If it's the one at the Western side of the city near to McDonalds it has water and electric. The guys from the adjacent campsite administer it.


----------



## coppo (May 27, 2009)

Traveller_HA5_3DOM said:


> If it's the one at the Western side of the city near to McDonalds it has water and electric. The guys from the adjacent campsite administer it.


Yes this is correct.

We arrived late(10pm) at this Stellplatz last year just before the MHF meet. We thought we were on the Stellplatze, turns out we were free parking just next to it alongside dozens of others, so we decided to stay  . Even though i dont think its an official Stellplatz there is a sani station just to the left of Mcdonalds, cant think why anybody would use the official one.

Paul.


----------



## Telbell (May 1, 2005)

Thanks. Its the one under bridge
in den moselhauen is street name. Meeting friends there tomorrow.


----------



## tonka (Apr 24, 2006)

Water, EHU, Showers...
Do a search on you tube.. someone video'ed it.. 

You take a ticket as you enter and the take ticket to machine where you can pay parking and also top up with credit for water, Electric and the use of the showers..


----------



## Telbell (May 1, 2005)

Many thanks all. Wont do you tube though. Vfone will sting me for it!


----------



## Zepp (May 14, 2009)

Sorry Im a bit late with the reply but we have posted all the details and pictures on our blog see below for link. 



There is also a freecamping spot next to the stellplatz under the bridge if stellplatz is full

Paul & Lynne


----------



## Don_Madge (May 1, 2005)

coppo said:


> Traveller_HA5_3DOM said:
> 
> 
> > If it's the one at the Western side of the city near to McDonalds it has water and electric. The guys from the adjacent campsite administer it.
> ...


Hi Paul,

The sani station near MacDonald's is for coaches. We have stayed on that car park many times over the years and have never had any problems or been moved on.

The stellplatz barrier was installed late 2009.

Don


----------



## CliffyP (Dec 19, 2008)

Hi Tel
We were there a few weeks ago, there is a fairground next door that is noisy as hell, thump thump thump all day.
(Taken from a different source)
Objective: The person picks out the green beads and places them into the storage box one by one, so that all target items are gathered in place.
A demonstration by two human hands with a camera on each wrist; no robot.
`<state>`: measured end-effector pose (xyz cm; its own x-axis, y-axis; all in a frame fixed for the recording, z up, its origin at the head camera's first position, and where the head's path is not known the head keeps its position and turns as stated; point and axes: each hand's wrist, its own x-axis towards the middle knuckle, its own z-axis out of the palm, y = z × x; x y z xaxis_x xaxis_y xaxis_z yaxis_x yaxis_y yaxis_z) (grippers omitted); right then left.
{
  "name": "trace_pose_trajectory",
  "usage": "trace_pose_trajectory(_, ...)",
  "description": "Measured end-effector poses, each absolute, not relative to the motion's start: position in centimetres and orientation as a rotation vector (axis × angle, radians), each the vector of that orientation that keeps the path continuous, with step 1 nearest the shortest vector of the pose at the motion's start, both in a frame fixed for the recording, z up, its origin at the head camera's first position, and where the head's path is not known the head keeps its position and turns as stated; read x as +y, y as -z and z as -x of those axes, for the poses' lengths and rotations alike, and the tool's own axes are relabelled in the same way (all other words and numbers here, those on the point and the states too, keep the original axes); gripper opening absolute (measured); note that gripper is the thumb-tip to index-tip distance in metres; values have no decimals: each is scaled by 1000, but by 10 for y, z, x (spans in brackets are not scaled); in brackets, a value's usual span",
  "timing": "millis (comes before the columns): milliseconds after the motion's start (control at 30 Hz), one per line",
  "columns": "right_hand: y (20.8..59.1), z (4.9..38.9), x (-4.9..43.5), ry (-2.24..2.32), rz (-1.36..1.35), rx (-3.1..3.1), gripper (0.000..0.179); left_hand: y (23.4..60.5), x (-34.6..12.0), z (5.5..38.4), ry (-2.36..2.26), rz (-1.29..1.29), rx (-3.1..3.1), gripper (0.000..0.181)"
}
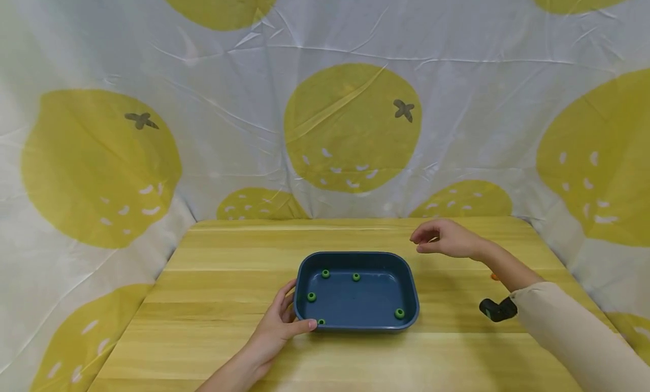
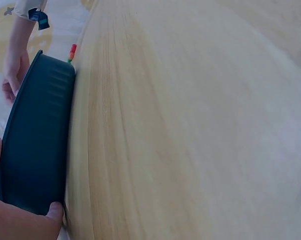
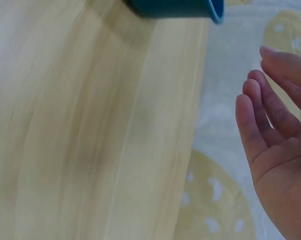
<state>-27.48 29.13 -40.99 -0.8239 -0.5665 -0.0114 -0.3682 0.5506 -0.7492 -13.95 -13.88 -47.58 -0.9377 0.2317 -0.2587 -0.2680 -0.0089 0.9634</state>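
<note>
A dark blue rectangular tray [image 1: 358, 328] rests on the wooden table. Several small green ring-shaped beads [image 1: 399, 313] lie scattered over its floor, each with a dark hole. My left hand [image 1: 276, 327] grips the tray's near left corner, its thumb on the rim and the other fingers along the outer wall. In the left wrist view that hand's thumb and fingers [image 2: 25, 220] are against the tray's side. My right hand [image 1: 447, 239] is raised beyond the tray's right end, apart from it. Its fingers [image 3: 250, 120] are loosely bent, with nothing visible between them.
A small orange thing [image 1: 495, 276] lies partly behind the right forearm. A black device [image 1: 497, 310] sits by the right sleeve. Behind the wooden table [image 1: 228, 268] hangs a pale cloth [image 1: 228, 127] printed with yellow fruit.
</note>
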Motion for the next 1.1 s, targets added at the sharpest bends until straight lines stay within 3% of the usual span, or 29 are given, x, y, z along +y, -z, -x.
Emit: trace_pose_trajectory(1100,443,234,457,1152,300,2743,42,474,-137,136,-2067,34,1905,100)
Only good thing is at 10.00pm on the dot "silence". You get a card at the barrier and then pre load it for electric, water etc (they even charge you for water to flush the thetford out") upon leaving you check up on what credit youve got left, and then you either top up or get a refund, and a pass out. Campsite might be worth a look at :wink: 
If your going there, youve got to go to SAARBURG (if youv'e not been) its lovely, and a nice aire.


----------



## Telbell (May 1, 2005)

Thanks Don, cliffy and others. Most useful.


----------



## coppo (May 27, 2009)

Don Madge said:


> coppo said:
> 
> 
> > Traveller_HA5_3DOM said:
> ...


Many thanks for that Don, i didnt know it was specifically for coaches. We just followed the lead of all the other German vans who were using it.

Paul.


----------



## DavidDredge (Oct 17, 2010)

I am at Trier now. The place by McDonalds is full of Motorhomes parking for free! The sign says the parking area is for cars, buses/coaches AND motorhomes. However it is noiser than the official Stellplatz (nearer the road) and not very secure (couple of unsavory types in the shadows when we walked over to look).


----------